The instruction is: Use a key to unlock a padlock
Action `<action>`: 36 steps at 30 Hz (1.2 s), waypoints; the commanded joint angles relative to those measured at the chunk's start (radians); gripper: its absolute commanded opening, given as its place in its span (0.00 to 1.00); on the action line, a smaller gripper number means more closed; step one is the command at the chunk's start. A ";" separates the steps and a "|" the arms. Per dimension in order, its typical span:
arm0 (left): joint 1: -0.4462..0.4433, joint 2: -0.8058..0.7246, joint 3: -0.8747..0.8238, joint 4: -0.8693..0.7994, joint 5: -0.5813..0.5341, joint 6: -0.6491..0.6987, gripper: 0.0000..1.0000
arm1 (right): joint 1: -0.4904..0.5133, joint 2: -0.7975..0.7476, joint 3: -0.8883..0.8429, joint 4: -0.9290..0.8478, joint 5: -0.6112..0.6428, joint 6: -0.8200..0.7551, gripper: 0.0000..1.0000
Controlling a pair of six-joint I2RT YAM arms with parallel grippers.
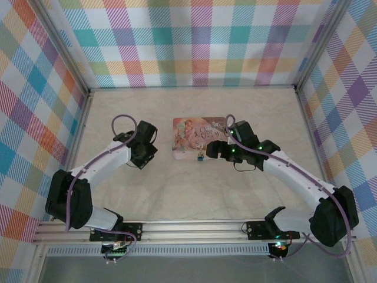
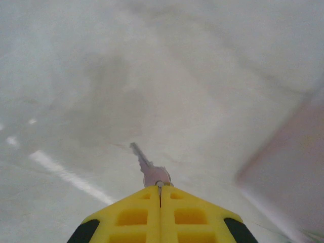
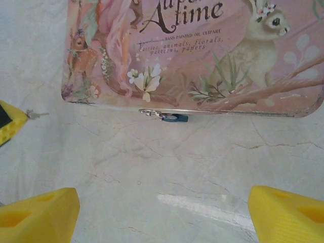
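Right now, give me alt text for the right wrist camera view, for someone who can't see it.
A tiny blue padlock sits at the near edge of a pink illustrated tin box on a pale marble table. The right gripper is open, its yellow fingertips wide apart below.

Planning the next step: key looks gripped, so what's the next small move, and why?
Probably ease the right pincer forward to steady the padlock, which sits at the edge of the tin box ahead of its open jaws; the left pincer is shut on the key.
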 commanded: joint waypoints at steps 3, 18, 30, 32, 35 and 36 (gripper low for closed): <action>0.001 -0.001 0.147 -0.028 0.090 0.098 0.00 | 0.010 -0.051 0.018 0.053 -0.019 -0.034 0.85; -0.086 0.074 0.480 -0.024 0.320 0.161 0.00 | -0.019 -0.166 0.104 0.180 -0.056 -0.254 0.78; -0.146 0.059 0.537 0.010 0.476 0.156 0.00 | -0.141 -0.072 0.182 0.316 -0.486 -0.287 0.53; -0.154 0.061 0.548 0.013 0.498 0.157 0.00 | -0.144 -0.049 0.192 0.333 -0.546 -0.303 0.52; -0.162 0.060 0.556 0.023 0.523 0.159 0.00 | -0.144 -0.014 0.202 0.347 -0.612 -0.322 0.49; -0.164 0.061 0.556 0.028 0.533 0.156 0.00 | -0.144 -0.006 0.202 0.352 -0.624 -0.325 0.49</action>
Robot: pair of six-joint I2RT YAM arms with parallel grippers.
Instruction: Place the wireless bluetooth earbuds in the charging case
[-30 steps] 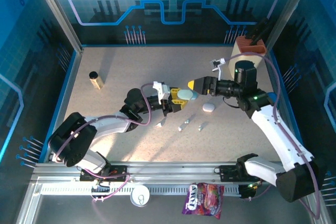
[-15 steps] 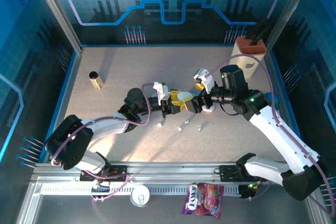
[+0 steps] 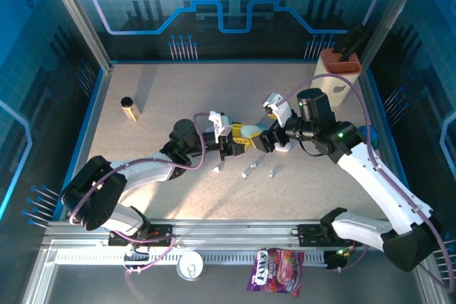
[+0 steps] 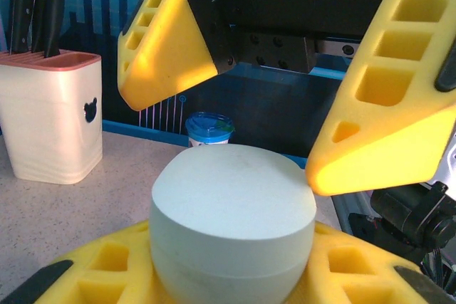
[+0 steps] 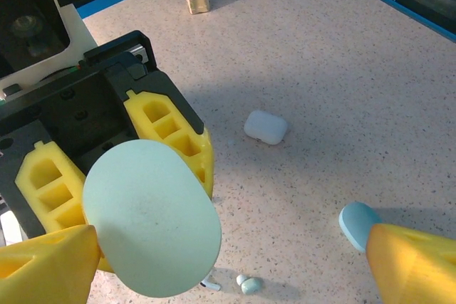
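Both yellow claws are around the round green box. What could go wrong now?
1. The right gripper is open, its fingers on either side of the charging case that the left gripper holds. One fingertip looks pressed against its rim, so a bump might twist it loose.
2. The earbuds lie on the table below; a dropped case could scatter them.

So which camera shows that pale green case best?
Left wrist view: the pale green case is close up, its closed lid seam clear. The right wrist view shows its oval face; the top external view, just a small patch.
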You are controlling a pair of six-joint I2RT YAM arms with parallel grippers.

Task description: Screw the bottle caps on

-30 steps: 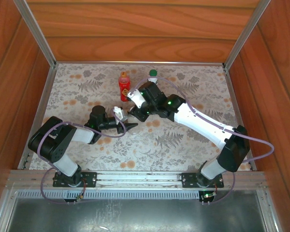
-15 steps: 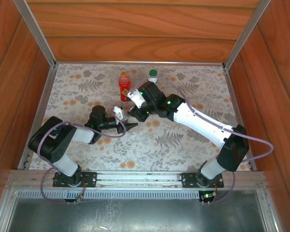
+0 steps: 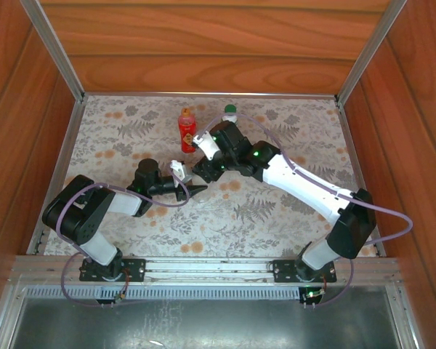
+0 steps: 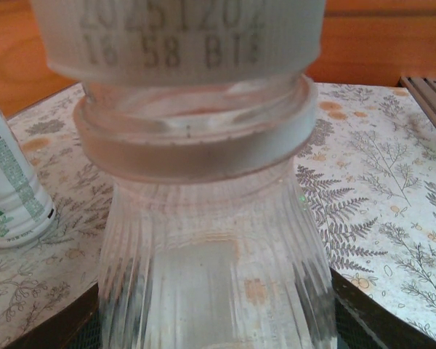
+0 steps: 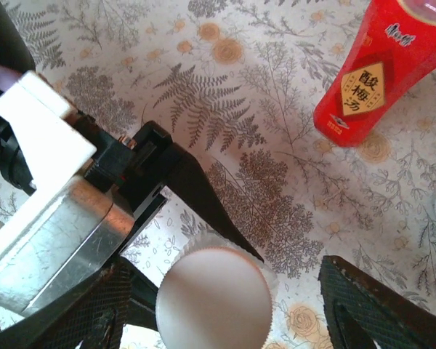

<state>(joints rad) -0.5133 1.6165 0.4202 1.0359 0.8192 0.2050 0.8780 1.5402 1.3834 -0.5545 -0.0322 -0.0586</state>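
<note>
Right gripper (image 3: 202,173) just opened off the white cap (image 5: 212,299), left gripper (image 3: 191,190) clamped on the short clear bottle (image 4: 218,276); cap looks seated, this bottle likely done.

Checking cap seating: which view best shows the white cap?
Left wrist: the white cap is side-on, close, above the neck ring of the short clear bottle. Right wrist looks down on its round top; top external leaves it too small to judge.

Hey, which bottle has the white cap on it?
The short clear bottle in the left gripper; the red bottle wears an orange cap, the labelled bottle a green cap.
</note>
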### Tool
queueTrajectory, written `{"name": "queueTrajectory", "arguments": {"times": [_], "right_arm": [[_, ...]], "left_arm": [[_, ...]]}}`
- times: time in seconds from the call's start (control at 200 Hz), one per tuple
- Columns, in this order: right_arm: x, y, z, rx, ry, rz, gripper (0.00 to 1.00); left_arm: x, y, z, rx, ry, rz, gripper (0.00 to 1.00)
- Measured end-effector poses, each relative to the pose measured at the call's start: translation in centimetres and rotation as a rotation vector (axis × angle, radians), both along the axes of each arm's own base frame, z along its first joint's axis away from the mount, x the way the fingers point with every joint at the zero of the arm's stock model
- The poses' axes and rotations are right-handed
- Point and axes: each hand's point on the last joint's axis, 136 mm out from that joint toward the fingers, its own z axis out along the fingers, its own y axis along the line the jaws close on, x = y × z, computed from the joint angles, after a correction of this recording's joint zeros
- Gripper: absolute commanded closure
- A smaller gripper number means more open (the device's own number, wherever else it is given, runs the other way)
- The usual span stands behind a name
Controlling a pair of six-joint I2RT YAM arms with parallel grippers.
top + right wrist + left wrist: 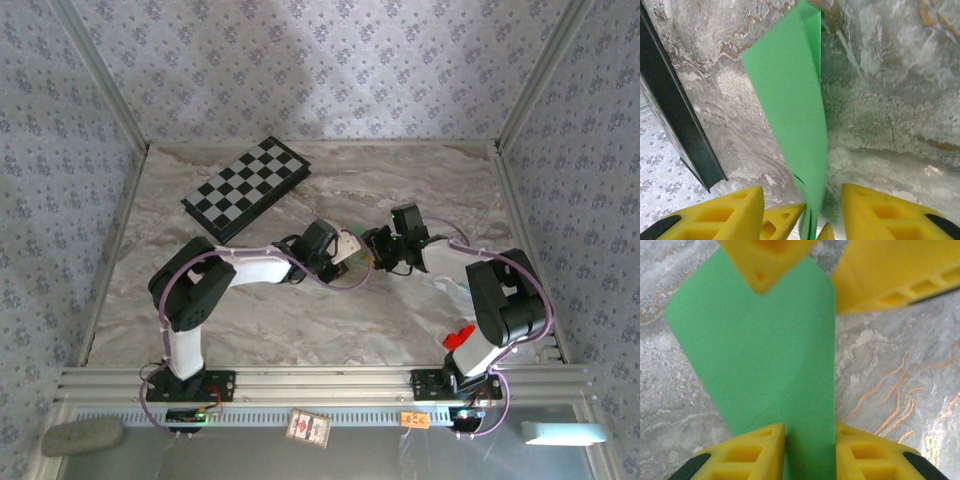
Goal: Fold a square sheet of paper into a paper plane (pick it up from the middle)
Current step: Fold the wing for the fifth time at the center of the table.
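Both arms are meeting at the middle of the marble table (300, 320), and the paper plane (765, 355) sits right between them. The folding looks well along to me: the green sheet is already a narrow, layered shape with slanting creases and a tapered end, not a flat square. I'd guess what's left is a last crease or two and the lift from its middle. From the left wrist, the left gripper (810, 427) has its yellow fingers drawn in close on either side of the strip. One edge of the paper slips under a finger, so I can't tell whether it's truly pinched. From the right wrist, the right gripper (802, 190) stands released, fingers well apart, the green paper running up between them and touching neither. The checkered board (245, 188) sits well apart at the back.
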Motion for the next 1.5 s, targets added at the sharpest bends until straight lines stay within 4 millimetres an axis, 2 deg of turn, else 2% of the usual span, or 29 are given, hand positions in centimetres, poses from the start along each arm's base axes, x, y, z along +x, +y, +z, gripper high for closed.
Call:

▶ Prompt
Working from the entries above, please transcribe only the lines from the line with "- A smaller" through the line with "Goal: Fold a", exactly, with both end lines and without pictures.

▶ Answer box
- A smaller gripper number means more open (the device's own number, wherever else it is given, runs the other way)
- The usual span stands behind a name
Controlling a pair of six-joint I2RT YAM arms with parallel grippers.
top + right wrist + left wrist: 
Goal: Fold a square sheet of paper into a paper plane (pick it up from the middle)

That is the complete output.